**HOW TO COMPLETE THIS TASK**
Do any lines in the data below contain "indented"? If so, copy every one of them.

**INFORMATION SHOWN**
⟨

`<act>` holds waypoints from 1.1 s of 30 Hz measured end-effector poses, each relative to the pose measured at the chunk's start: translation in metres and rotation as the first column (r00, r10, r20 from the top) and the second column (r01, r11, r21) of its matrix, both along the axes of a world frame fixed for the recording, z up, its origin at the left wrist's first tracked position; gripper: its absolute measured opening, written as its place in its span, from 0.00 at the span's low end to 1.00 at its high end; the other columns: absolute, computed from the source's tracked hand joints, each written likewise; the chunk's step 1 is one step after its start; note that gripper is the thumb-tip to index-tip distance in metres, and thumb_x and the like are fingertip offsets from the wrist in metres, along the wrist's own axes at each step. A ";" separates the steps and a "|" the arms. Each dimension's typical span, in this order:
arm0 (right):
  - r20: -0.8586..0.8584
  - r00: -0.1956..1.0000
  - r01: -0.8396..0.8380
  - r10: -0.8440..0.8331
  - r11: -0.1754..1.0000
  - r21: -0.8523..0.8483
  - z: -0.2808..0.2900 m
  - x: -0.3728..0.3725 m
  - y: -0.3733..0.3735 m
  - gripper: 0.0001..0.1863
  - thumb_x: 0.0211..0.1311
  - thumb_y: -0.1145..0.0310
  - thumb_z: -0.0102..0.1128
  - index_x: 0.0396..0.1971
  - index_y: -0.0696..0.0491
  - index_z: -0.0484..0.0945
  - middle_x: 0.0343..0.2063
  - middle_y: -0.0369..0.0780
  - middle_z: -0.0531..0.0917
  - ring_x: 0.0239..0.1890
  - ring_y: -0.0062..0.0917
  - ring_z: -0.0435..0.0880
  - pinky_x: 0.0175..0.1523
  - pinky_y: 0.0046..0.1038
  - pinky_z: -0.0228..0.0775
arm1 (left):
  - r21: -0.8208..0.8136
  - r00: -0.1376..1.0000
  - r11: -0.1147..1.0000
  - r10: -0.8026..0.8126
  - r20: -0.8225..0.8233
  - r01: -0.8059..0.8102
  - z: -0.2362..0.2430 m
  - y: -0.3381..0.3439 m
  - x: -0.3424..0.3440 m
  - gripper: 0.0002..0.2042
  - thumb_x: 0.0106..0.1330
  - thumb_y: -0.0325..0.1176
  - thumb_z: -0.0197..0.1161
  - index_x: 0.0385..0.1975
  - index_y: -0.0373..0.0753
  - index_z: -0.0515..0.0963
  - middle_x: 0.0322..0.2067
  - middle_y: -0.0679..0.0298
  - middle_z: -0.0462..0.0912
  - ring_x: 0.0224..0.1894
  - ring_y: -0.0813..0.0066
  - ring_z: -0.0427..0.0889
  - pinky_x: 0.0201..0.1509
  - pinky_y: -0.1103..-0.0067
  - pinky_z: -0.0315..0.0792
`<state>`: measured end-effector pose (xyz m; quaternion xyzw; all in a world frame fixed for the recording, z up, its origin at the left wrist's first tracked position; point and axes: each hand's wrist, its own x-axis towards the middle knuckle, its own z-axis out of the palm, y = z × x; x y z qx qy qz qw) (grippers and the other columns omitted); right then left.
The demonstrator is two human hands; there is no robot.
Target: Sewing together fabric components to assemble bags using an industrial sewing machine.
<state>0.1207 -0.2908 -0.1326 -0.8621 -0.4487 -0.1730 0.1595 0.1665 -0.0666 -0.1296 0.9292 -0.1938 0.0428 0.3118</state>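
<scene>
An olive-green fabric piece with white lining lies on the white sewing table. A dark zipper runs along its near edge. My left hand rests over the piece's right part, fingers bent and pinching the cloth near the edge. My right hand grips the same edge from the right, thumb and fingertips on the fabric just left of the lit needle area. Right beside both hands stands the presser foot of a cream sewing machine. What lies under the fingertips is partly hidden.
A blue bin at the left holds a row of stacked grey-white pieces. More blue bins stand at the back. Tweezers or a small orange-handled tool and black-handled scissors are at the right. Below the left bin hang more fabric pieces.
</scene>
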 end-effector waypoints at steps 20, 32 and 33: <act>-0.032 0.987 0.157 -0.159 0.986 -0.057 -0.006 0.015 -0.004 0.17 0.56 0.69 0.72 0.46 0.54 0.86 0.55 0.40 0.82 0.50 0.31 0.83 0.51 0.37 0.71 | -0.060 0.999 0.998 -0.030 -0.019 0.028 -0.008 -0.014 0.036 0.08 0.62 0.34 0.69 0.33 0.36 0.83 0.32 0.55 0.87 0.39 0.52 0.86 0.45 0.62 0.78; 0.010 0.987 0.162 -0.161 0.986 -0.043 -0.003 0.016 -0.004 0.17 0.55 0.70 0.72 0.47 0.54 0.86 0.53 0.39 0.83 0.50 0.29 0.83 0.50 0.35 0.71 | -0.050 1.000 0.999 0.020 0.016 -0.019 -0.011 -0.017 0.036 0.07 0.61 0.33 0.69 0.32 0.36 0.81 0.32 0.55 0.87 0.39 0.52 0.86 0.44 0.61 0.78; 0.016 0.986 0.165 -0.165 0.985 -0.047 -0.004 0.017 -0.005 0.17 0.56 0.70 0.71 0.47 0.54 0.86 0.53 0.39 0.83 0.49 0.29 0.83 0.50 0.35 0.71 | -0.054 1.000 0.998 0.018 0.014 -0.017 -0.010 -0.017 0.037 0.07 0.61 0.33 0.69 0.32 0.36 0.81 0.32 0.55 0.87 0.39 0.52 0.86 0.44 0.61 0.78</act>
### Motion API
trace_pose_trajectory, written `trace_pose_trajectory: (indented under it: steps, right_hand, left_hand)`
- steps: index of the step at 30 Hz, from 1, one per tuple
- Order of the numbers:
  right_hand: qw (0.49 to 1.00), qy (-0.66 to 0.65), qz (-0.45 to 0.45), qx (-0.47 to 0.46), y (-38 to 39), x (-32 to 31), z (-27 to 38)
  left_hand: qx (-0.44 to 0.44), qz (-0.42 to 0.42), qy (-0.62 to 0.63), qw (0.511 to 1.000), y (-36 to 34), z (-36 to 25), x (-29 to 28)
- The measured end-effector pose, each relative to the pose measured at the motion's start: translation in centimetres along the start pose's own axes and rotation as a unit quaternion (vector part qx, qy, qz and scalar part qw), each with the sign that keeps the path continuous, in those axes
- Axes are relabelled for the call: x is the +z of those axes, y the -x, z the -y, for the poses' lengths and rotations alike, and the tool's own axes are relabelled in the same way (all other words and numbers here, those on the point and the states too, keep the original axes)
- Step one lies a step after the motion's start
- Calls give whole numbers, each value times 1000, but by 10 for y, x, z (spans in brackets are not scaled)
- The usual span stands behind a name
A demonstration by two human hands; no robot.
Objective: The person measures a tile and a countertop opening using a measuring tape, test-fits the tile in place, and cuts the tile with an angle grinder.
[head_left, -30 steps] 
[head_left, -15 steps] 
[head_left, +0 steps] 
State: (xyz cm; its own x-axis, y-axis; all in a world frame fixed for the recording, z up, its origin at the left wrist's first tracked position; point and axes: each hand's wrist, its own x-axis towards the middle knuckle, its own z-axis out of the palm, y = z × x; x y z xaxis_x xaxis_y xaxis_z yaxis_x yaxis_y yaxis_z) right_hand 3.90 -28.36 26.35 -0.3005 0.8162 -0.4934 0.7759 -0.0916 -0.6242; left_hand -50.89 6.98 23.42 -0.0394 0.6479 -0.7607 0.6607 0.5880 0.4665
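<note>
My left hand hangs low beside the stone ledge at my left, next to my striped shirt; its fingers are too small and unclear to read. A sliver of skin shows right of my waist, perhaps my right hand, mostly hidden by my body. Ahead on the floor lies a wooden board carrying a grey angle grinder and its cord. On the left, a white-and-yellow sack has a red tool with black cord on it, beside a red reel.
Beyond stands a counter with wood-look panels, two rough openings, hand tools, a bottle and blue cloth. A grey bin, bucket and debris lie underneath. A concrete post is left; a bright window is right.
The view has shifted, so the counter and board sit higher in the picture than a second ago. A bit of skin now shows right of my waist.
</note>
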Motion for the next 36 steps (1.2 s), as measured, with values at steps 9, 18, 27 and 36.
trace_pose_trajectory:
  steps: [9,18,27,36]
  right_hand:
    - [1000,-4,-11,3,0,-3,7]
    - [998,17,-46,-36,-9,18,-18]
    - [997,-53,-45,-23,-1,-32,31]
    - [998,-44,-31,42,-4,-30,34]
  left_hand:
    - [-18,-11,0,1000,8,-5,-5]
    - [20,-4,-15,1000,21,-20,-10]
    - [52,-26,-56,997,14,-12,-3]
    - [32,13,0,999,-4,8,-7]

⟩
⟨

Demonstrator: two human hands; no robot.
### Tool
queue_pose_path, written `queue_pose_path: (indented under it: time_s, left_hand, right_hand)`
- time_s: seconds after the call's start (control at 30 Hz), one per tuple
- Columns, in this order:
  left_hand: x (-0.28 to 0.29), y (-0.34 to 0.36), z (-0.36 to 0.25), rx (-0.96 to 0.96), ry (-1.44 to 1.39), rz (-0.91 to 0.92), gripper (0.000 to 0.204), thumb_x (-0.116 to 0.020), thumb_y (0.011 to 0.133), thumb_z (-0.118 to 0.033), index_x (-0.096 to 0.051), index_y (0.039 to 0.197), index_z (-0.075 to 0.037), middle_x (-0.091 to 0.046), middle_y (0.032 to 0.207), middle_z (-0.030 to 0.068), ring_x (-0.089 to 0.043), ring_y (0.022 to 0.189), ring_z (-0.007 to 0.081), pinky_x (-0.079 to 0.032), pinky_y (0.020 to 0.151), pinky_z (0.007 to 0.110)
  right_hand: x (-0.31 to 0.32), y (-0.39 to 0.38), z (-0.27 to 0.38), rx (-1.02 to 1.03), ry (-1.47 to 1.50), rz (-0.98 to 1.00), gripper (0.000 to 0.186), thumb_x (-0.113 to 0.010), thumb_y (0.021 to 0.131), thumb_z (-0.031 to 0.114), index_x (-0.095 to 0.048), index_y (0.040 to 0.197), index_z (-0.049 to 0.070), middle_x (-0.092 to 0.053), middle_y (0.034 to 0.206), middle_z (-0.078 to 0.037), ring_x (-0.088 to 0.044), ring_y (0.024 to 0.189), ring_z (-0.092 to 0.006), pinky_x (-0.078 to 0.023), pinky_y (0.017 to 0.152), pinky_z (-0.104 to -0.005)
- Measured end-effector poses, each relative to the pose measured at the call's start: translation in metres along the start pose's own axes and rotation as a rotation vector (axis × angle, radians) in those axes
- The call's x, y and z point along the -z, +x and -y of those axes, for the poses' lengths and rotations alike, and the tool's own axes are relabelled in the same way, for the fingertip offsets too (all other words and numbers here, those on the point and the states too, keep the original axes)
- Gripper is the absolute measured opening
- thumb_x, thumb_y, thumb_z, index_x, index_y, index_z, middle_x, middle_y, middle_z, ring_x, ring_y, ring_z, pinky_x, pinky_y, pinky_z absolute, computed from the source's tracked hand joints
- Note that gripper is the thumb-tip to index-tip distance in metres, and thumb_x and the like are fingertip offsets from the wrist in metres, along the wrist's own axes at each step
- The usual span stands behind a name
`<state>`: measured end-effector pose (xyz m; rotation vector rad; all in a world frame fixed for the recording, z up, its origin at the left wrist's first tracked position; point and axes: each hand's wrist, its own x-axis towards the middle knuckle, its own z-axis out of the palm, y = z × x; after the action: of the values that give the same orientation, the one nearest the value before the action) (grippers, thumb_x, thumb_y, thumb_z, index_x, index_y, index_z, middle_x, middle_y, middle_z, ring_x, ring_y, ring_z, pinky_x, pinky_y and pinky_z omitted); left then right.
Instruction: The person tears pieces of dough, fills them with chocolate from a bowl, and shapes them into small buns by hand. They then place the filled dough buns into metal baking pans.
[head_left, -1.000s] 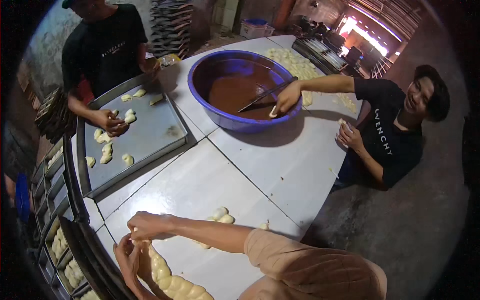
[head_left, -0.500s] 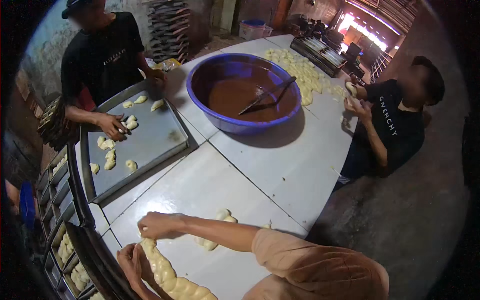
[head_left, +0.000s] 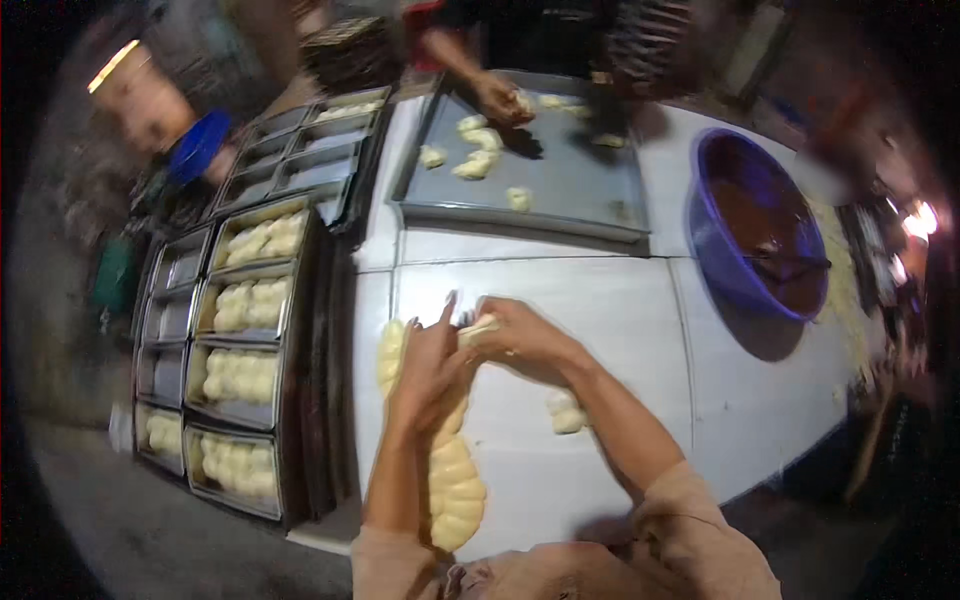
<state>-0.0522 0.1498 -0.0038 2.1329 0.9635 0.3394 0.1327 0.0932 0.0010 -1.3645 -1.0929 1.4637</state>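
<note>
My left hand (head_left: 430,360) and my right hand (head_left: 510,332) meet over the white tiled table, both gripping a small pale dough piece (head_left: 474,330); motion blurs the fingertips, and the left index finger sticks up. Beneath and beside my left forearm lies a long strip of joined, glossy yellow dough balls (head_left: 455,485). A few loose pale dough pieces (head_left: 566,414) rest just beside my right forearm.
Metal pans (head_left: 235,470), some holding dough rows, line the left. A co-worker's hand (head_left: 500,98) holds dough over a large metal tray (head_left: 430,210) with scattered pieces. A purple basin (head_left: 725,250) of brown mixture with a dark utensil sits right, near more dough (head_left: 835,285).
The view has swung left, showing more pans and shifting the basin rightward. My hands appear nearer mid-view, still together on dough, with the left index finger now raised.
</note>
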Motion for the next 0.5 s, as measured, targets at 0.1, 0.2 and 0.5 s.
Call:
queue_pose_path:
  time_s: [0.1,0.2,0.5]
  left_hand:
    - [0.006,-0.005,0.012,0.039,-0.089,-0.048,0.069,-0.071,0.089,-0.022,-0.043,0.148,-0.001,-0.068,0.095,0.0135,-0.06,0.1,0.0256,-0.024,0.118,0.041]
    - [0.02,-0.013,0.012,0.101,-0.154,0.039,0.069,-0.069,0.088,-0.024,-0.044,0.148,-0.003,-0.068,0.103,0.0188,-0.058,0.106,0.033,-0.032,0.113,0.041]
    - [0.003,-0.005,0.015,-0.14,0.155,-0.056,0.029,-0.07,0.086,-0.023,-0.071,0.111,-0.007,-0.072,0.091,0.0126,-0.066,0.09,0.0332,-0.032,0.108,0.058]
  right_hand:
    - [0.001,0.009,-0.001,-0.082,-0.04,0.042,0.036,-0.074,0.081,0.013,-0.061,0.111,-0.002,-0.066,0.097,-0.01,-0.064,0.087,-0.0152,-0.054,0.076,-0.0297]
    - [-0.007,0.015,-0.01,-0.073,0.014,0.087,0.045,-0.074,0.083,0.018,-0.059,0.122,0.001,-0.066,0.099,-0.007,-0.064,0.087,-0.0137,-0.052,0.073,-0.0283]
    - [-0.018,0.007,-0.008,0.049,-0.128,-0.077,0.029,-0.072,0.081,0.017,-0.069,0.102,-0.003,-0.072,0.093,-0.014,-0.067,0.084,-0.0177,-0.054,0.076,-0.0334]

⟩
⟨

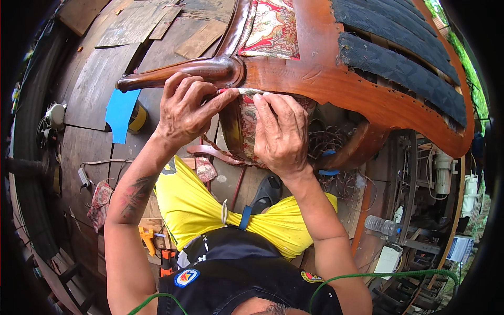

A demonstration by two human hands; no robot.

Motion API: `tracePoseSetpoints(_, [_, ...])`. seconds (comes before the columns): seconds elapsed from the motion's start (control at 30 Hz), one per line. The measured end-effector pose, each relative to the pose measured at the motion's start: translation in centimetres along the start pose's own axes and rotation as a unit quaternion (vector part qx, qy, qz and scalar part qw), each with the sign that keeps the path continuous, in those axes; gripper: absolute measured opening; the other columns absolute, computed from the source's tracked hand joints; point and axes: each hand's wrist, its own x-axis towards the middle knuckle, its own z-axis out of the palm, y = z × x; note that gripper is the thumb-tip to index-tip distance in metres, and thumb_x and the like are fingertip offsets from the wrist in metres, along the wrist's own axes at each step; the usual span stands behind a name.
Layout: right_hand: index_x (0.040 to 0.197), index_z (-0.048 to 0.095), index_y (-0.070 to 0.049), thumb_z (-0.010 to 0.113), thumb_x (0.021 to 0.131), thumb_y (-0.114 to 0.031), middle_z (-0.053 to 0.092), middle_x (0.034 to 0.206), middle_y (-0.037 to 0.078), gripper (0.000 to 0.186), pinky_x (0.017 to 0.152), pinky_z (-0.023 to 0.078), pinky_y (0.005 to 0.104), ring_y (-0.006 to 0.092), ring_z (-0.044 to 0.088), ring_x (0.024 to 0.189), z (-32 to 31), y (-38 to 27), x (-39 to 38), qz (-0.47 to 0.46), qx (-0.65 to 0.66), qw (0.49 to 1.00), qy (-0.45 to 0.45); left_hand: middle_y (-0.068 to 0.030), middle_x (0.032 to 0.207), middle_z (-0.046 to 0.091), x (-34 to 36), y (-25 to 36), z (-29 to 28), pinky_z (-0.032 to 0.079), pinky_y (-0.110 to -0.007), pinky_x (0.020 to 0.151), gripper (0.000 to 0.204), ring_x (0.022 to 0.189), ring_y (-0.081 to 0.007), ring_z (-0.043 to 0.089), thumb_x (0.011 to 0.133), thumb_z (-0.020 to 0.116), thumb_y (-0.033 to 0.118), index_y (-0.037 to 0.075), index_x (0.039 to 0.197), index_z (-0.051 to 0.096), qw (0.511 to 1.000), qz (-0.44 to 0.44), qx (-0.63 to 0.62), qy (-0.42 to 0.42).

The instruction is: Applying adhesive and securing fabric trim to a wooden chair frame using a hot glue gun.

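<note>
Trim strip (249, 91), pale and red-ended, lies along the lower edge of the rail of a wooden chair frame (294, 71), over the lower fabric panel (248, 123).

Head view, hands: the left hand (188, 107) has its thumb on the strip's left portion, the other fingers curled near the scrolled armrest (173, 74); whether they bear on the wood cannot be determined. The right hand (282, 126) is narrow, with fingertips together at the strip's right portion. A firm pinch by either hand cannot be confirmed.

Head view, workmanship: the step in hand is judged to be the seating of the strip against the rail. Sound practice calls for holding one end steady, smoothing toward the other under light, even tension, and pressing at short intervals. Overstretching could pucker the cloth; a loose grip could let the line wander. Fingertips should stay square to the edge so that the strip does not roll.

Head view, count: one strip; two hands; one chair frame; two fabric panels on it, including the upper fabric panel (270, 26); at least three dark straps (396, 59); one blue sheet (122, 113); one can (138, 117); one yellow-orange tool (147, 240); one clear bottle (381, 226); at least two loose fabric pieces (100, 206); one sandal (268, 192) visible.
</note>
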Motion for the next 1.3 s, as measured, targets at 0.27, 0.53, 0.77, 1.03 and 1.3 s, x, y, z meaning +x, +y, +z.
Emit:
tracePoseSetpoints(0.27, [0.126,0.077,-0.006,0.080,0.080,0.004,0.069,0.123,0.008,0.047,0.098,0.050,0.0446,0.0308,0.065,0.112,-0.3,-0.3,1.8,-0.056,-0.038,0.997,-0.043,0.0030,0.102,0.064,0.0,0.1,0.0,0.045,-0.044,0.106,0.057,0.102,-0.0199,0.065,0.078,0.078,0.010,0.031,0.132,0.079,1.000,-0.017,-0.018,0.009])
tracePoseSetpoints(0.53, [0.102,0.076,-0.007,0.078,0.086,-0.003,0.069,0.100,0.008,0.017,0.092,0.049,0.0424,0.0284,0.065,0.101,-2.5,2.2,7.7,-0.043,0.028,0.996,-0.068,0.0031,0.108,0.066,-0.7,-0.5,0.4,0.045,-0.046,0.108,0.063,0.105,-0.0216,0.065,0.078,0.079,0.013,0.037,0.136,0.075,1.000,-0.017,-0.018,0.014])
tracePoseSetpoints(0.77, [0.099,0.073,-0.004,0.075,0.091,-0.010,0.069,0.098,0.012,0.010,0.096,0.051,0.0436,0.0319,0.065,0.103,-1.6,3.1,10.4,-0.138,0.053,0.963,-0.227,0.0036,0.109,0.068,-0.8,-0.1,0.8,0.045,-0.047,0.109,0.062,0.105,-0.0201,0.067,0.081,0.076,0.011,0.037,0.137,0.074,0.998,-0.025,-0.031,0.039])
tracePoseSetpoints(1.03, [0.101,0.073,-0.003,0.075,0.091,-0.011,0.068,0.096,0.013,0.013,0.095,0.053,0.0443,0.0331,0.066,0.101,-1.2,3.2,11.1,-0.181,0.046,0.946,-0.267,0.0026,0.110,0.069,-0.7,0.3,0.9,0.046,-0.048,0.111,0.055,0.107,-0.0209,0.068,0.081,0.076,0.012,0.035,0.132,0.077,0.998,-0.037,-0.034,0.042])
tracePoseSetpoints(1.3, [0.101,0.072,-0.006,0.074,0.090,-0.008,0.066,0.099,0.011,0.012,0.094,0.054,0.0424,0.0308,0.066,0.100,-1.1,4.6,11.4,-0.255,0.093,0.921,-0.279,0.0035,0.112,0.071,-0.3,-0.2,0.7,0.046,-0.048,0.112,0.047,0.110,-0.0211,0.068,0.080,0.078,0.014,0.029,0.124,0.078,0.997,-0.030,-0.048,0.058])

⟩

**RESULT**
trace_pose_trajectory, written `trace_pose_trajectory: (indented under it: steps, right_hand, left_hand)`
queue_pose_path, written `queue_pose_path: (indented under it: time_s, left_hand, right_hand)`

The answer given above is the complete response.